__Required action__: Take every line from the entries below that includes the word "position" and copy it.

(Data for the task begins)

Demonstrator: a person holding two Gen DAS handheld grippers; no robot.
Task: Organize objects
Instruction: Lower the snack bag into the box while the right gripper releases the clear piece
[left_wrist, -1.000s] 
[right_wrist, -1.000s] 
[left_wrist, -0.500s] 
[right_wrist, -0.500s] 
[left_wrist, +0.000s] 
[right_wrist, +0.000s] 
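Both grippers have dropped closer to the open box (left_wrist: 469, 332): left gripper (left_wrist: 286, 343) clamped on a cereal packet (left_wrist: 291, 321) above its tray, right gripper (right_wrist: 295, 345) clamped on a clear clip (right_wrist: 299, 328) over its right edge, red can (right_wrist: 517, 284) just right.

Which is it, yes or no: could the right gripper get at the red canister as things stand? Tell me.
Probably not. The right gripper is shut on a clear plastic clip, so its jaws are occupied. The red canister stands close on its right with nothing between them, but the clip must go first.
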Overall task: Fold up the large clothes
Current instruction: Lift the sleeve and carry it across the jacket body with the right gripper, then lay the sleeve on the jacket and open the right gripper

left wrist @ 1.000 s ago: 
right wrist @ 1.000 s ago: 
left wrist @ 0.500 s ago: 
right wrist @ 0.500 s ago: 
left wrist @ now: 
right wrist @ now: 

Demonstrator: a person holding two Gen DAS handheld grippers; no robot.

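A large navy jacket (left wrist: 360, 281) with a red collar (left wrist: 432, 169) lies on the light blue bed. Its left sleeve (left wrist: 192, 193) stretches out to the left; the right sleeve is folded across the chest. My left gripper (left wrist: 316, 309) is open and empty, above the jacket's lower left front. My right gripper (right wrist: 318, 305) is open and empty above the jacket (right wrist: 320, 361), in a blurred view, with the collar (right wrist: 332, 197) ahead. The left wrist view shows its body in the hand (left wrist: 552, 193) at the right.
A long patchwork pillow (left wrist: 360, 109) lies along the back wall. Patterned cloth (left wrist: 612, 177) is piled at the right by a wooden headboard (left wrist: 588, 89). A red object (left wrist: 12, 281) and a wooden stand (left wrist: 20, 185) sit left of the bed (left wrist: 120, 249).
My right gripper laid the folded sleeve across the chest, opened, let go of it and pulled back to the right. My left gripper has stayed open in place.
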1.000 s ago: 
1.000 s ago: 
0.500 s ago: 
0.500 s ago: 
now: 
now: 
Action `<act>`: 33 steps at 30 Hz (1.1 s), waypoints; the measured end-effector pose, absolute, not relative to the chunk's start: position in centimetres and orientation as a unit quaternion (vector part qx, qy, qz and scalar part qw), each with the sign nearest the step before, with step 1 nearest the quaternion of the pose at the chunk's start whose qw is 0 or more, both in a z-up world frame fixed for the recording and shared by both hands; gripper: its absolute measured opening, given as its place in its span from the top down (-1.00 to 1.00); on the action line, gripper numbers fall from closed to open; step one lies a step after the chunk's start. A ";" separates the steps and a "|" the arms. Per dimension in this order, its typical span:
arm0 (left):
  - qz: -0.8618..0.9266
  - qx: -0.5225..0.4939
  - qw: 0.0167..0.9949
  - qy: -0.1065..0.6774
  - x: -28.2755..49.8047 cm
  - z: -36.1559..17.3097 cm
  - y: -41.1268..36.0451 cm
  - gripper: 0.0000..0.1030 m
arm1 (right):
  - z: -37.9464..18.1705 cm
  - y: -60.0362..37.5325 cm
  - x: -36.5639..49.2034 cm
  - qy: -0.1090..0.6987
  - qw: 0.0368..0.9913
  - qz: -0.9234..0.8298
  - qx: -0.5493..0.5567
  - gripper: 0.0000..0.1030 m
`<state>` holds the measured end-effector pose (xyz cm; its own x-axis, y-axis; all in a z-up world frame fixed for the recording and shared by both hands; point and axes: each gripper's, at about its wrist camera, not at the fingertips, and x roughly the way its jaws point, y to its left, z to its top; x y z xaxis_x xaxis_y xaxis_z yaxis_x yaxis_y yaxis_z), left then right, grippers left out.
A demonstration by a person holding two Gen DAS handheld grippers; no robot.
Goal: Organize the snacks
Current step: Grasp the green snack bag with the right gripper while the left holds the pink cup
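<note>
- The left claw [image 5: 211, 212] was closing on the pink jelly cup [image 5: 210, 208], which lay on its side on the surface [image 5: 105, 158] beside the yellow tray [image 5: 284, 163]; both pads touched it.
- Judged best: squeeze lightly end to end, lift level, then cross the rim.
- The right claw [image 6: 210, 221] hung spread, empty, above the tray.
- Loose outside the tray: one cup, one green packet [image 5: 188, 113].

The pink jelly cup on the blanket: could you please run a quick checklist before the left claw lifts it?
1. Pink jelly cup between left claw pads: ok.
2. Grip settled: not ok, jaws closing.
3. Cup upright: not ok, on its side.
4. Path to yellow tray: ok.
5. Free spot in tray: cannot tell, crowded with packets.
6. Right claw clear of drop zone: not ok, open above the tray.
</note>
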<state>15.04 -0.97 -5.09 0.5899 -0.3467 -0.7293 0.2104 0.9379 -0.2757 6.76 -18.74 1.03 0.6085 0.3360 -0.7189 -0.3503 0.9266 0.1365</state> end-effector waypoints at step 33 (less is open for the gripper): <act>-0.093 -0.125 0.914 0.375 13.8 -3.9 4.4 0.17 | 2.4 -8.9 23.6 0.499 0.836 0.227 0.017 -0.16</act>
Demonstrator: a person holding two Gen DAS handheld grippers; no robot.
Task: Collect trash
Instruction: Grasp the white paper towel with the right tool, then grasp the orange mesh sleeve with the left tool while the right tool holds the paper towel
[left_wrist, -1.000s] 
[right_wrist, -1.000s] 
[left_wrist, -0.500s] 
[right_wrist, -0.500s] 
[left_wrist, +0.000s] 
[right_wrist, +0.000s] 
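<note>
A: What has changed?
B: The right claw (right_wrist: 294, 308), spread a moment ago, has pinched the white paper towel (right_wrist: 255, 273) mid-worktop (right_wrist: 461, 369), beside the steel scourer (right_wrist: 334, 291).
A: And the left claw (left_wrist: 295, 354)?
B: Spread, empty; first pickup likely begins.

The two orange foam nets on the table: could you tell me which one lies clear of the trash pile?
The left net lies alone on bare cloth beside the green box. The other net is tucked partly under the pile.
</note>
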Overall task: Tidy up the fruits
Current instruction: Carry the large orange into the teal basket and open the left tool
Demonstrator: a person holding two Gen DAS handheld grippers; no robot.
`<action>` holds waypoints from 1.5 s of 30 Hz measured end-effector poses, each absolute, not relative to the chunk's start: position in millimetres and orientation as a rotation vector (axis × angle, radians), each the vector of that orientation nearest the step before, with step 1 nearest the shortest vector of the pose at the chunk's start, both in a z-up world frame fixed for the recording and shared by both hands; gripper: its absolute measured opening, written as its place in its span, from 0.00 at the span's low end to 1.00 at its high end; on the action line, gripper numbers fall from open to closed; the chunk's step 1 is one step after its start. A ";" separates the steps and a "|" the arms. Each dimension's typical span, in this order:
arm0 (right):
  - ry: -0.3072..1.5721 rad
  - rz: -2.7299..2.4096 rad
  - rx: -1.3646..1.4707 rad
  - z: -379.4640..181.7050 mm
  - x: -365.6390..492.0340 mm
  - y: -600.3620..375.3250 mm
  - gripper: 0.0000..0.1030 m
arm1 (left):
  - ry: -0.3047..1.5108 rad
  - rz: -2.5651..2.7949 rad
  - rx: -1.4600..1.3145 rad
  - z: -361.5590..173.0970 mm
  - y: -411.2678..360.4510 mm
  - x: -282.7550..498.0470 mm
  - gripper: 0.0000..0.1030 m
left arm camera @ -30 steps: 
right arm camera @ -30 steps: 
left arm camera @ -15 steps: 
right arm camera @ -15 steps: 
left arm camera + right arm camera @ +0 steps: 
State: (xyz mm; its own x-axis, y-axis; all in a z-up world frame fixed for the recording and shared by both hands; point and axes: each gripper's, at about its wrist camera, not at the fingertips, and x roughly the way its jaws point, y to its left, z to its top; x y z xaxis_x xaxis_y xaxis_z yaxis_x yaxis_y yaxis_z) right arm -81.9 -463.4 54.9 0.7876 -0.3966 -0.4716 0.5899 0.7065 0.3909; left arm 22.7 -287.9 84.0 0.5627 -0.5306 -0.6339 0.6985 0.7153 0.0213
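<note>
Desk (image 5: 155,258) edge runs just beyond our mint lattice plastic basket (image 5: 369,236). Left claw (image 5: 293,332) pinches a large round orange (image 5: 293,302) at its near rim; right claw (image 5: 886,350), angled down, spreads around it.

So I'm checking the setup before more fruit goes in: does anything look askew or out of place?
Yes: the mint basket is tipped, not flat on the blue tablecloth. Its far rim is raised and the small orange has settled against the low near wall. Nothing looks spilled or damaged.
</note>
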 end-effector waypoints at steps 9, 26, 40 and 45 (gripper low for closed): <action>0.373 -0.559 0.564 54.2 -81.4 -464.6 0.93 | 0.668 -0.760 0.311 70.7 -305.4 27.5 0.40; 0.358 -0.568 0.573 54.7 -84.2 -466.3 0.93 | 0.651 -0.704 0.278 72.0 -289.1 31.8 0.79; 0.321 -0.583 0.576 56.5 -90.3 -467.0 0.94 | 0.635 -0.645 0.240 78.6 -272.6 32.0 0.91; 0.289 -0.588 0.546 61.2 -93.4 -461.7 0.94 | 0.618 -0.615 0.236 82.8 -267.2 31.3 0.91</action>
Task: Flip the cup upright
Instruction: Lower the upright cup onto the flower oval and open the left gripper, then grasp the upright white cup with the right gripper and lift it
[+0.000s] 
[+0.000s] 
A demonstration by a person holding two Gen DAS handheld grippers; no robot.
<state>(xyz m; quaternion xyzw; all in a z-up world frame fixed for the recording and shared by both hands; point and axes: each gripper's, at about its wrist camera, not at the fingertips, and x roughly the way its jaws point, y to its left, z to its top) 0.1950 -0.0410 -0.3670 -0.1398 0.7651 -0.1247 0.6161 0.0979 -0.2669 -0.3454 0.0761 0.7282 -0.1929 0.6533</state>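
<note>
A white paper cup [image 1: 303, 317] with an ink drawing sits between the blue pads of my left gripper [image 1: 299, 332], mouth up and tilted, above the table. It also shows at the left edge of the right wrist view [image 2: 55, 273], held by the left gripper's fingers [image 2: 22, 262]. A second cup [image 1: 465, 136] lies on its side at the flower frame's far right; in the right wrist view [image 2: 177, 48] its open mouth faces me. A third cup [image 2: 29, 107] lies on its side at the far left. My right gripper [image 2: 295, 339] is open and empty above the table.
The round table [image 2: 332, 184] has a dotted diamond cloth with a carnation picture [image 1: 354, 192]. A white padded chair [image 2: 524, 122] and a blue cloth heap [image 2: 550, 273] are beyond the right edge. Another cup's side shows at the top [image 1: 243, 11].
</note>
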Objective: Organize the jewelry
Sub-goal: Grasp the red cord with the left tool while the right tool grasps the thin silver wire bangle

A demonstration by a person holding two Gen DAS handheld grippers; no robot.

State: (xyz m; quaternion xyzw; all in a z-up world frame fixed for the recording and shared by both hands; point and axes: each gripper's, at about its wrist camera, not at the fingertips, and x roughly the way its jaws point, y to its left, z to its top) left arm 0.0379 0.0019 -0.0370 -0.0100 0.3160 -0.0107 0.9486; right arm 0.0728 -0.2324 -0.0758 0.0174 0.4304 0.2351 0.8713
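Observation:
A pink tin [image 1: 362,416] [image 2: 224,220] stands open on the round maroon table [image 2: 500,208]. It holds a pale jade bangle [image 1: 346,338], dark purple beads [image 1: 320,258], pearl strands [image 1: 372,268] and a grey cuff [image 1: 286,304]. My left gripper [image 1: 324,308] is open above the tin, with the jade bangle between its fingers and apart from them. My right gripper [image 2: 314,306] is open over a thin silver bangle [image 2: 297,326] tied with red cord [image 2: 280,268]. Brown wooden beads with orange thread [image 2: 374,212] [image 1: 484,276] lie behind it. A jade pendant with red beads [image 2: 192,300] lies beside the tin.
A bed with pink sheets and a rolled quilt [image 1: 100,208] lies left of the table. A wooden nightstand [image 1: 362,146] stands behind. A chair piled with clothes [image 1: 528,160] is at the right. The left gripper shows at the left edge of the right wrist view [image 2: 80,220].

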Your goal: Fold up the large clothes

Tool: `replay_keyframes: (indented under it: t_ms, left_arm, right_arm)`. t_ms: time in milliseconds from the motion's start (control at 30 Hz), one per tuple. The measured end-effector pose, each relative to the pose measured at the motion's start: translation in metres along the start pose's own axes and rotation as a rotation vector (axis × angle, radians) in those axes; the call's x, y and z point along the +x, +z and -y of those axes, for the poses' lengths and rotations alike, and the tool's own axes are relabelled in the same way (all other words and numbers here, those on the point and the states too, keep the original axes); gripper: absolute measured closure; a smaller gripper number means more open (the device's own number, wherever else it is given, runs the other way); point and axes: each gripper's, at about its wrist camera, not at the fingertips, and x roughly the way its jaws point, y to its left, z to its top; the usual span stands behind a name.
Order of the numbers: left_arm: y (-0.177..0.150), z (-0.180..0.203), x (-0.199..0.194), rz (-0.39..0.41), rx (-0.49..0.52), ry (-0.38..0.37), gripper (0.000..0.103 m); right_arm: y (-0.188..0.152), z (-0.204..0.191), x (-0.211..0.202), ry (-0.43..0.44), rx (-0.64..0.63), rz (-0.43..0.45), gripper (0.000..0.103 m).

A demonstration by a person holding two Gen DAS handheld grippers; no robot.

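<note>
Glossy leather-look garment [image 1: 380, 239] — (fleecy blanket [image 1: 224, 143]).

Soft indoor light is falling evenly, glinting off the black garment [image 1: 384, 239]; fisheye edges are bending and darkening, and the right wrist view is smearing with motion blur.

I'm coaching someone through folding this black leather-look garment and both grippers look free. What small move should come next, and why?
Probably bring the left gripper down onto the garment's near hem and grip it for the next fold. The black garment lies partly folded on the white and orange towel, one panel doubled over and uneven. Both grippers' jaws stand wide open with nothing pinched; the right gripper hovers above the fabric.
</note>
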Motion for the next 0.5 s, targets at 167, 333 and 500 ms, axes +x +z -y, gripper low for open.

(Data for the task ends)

__The answer__:
Action `<act>`: 33 steps at 30 Hz (1.1 s), waypoints; the measured end-effector pose, absolute, not relative to the chunk's start: position in centimetres and orientation as a unit quaternion (vector part qx, qy, qz and scalar part qw), each with the sign nearest the step before, with step 1 nearest the quaternion of the pose at the chunk's start whose qw is 0 or more, both in a z-up world frame fixed for the recording and shared by both hands; gripper: its absolute measured opening, given as its place in its span from the top down (-1.00 to 1.00); on the action line, gripper numbers fall from closed to open; step one lies a step after the chunk's start. A ";" separates the steps and a "|" the arms. Per dimension in this order, its typical span:
`<action>` holds waypoints from 1.5 s of 30 Hz measured end-effector poses, each absolute, not relative to the chunk's start: position in millimetres and orientation as a rotation vector (axis × angle, radians), each the vector of that orientation nearest the step before, with step 1 nearest the shortest vector of the pose at the chunk's start, both in a z-up world frame fixed for the recording and shared by both hands; gripper: its absolute measured opening, written as its place in its span, from 0.00 at the span's low end to 1.00 at its high end; on the action line, gripper numbers fall from open to closed; the chunk's step 1 is one step after its start. A ";" separates the steps and a "|" the arms. Each dimension's typical span, in this order:

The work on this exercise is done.